Gunter: “Zoals bij ons: even de koppen samensteken en elkaar opjutten. Op zulke momenten moet er geen materiaalman of medewerker in de weg lopen.”

En in Qatar?

Gunter: “Daar werd er gebeden. Geen muziek, nee, maar wel vollebak ambiance. Lachen, zeveren.”

Ieder zijn plaats

Merken jullie iets van de crisis?

Gunter: “Sowieso. Kijk naar mij, ik wacht nog steeds op een contractvoorstel. Clubs hebben minder budget, dus waar besparen ze op? De loonmassa. Daarbij komt nog eens de afslanking van achttien naar zestien clubs in de eerste klasse, dan weet je dat de plaatsjes duur worden. Deze situatie was al lang voorspeld: de grote vedetten zouden meer gaan verdienen, de kleine garnalen of de middenmoot steeds minder.”

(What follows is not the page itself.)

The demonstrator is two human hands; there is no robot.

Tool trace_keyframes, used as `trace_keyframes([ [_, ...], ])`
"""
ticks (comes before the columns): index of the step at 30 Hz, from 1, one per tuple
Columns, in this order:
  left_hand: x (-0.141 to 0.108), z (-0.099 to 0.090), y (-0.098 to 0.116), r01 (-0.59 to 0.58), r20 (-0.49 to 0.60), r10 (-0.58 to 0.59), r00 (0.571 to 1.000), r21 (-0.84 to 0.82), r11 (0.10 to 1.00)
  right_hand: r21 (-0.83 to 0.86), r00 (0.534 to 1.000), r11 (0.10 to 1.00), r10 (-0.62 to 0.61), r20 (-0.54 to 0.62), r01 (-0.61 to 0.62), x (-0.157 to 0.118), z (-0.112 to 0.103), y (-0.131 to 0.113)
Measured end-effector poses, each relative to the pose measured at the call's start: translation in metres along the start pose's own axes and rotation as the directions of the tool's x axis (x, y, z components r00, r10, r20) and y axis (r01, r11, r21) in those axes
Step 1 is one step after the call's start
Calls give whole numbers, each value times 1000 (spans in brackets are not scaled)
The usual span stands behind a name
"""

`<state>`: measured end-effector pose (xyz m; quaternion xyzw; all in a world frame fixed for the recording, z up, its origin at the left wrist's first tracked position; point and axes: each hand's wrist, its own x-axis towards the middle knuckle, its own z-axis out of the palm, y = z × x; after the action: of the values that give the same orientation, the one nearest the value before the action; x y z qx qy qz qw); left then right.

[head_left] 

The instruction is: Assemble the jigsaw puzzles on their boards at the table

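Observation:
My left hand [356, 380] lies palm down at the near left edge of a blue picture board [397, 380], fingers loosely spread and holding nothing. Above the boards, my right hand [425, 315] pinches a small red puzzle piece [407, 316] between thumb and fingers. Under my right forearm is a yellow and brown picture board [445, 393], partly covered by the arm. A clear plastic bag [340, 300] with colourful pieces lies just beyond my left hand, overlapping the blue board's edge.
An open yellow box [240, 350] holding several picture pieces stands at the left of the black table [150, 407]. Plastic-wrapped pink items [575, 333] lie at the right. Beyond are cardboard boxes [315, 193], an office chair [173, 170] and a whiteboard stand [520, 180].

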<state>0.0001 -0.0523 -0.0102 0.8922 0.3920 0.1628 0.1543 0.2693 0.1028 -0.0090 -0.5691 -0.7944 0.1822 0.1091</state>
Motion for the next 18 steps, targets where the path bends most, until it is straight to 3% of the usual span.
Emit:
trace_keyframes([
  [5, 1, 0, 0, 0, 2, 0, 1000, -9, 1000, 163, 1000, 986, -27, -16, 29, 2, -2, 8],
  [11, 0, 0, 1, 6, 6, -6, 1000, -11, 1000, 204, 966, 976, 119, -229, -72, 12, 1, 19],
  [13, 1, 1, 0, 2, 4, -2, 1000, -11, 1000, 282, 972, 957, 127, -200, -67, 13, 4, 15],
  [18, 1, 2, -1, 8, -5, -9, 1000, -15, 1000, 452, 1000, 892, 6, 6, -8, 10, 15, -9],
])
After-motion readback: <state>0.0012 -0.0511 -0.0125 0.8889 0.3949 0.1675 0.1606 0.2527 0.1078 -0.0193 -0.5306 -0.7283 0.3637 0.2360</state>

Jij bent een kleine garnaal?

Gunter: “Uiteraard. Speel je niet bij Anderlecht, Standard, Club Brugge, Genk of Gent, dan ben je middenmoot. Ik ga nu niet roepen: ‘Ik hoor bij de wereldtop, maar ik wacht nog op een contract… Ik snap niet dat ze het niet zien. ‘ ( lacht) Iedereen heeft zijn plaats binnen deze business. Iemand in mijn situatie gaat zich niet bekommeren om een minder loon, je hoopt gewoon nog je job te kunnen uitoefenen. Ik voetbal gewoon ongelooflijk graag.”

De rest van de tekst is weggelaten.